6.2.11

Ben Rothlisberger's muscles were rippling and heaving as his team pulled within four points of the Green Bay Packers. "These muscles are bounding from bone to bone around my body!" he shouted to Coach Mike Tomlin.

"Good energy, Ben," said the Coach. It was midway through the third quarter, and after a series of depleting errors, "Big" Ben was back up and pacing the sideline. His fingers ran through the beard on his face, looking for bugs.

"Do you think bugs can get in your beard!" he shouted to the referee, "Is that a violation, throw a fucking flag once in a lifetime!" Tomlin was crackling with defensive schemes, his permanent glaring set to find the unseen patterns in the Packer offense, but the strange grunting of his quarterback was beginning to seep through. Two interceptions, two pointless time-outs, now the screaming. "Worrying, should I be worried?" Tomlin muttered to Fichtner, the quarterback coach.

"It's the Super Bowl, motherfucker!" laughed Fichtner, "Don't be so uptight!"

A punt sent Ben back on the field. His gleeful screaming blasted through the saturation of noise, a shrill barking, a flat squeal. In the huddle, Ben got quiet and breathed out his nose. "Feel it men" he said with ambiguous punctuation, "Men you are my men I am General Ben" in a sing-song, "Men they are in our den Men".

"What's the fucking play!" yelled Hines Ward. "You feel it man I like it you can scream too," hummed Ben. "See to it, you push them on the ground, this play is me, I make it. You get ready for me, what happens, I make it." said Ben.

Ward turned to the sideline, to Coach Tomlin, straining against a play clock and a quarterback beyond his control. Two wasted timeouts earlier in the quarter, there was nothing to stop this. Byron Leftwich had his helmet, and pads on. "One play," Ward said, "and don't fucking throw it." The offense lined up accidentally and the ball came to Mad Ben's hands. He screamed two times, the sound of a lion gone rotten on the inside.

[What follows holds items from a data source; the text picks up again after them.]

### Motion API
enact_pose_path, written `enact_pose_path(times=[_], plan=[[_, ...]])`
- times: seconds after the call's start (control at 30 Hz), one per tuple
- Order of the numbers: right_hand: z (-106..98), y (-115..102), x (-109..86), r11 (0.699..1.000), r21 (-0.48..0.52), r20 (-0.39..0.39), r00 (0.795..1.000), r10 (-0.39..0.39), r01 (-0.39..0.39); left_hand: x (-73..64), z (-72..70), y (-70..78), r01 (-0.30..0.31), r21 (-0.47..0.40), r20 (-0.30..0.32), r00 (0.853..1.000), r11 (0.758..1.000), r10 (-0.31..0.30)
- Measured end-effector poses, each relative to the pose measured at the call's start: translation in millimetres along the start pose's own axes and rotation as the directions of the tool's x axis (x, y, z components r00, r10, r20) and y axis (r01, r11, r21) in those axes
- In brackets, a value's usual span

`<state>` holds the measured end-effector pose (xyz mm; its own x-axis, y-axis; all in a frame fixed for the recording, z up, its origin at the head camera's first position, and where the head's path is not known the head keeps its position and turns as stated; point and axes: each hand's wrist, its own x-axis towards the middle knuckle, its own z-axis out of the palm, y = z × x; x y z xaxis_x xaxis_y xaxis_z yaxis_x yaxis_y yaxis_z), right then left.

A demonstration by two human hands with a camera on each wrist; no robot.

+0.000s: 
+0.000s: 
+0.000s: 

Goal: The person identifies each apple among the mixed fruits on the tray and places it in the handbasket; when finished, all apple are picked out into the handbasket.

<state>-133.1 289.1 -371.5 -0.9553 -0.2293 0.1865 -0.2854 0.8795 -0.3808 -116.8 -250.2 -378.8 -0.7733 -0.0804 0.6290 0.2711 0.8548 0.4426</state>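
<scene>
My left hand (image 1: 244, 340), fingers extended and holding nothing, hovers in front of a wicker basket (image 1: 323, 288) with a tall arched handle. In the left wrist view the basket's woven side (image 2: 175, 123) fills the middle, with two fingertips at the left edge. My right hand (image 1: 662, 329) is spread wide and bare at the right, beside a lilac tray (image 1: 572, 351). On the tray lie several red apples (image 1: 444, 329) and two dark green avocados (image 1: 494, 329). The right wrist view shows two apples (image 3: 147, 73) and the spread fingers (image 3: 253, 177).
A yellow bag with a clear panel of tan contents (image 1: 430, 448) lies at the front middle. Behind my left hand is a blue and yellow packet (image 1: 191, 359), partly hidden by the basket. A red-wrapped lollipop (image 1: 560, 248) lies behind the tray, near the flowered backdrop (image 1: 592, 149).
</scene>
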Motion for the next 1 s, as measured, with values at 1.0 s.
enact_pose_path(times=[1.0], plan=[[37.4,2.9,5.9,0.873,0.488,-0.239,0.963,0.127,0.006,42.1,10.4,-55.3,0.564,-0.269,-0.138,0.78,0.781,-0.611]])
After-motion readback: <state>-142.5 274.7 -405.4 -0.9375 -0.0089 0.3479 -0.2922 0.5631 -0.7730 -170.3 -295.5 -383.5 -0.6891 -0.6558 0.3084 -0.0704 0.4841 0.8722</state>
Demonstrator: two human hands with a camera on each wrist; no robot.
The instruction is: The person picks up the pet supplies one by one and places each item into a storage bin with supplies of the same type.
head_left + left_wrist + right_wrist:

Ben motioned for the defense to come near, his shoulders rotating, his arms out at their sides, he pushed the ball into his helmet, waited. Packers' linebacker Desmond Bishop cut the busied and ungrounded offensive line and charged at Rothlisberger's immense human frame. "No" Ben said and stood his ground until Bishop needlessly leapt into the air for a highlight tackle. The quarterback's body crumbled to a shell, his fingers under the linebacker's mask. He tossed the body over his shoulder, the sound of Bishop's fat neck snapping. Rothlisberger ripped off the helmet to open the severely injured linebacker's mouth. He began to pound the football against his teeth.

An enamel dandruff was already peppering his Steelers jersey. "FACE, do you feel the ball!" Ben's quaking monstrous wail bled through the suddenly silent stadium, "FACE! Do you hear me anymore?" The players and coaches grabbed at Ben's hands and the ball, and dragged him away from the ruined face and skull of the Packer linebacker. He trashed against them, grinning, smacking his lips against his teeth, screaming, and humming.

He was bound, by ropes first, then cords until the police could enter the throng. His face was bloody and swelling from punches, "We're trying to make him stop screaming," they said, "He won't." A heavy sedative was administered, and the quarterback was dragged, finally, from the field.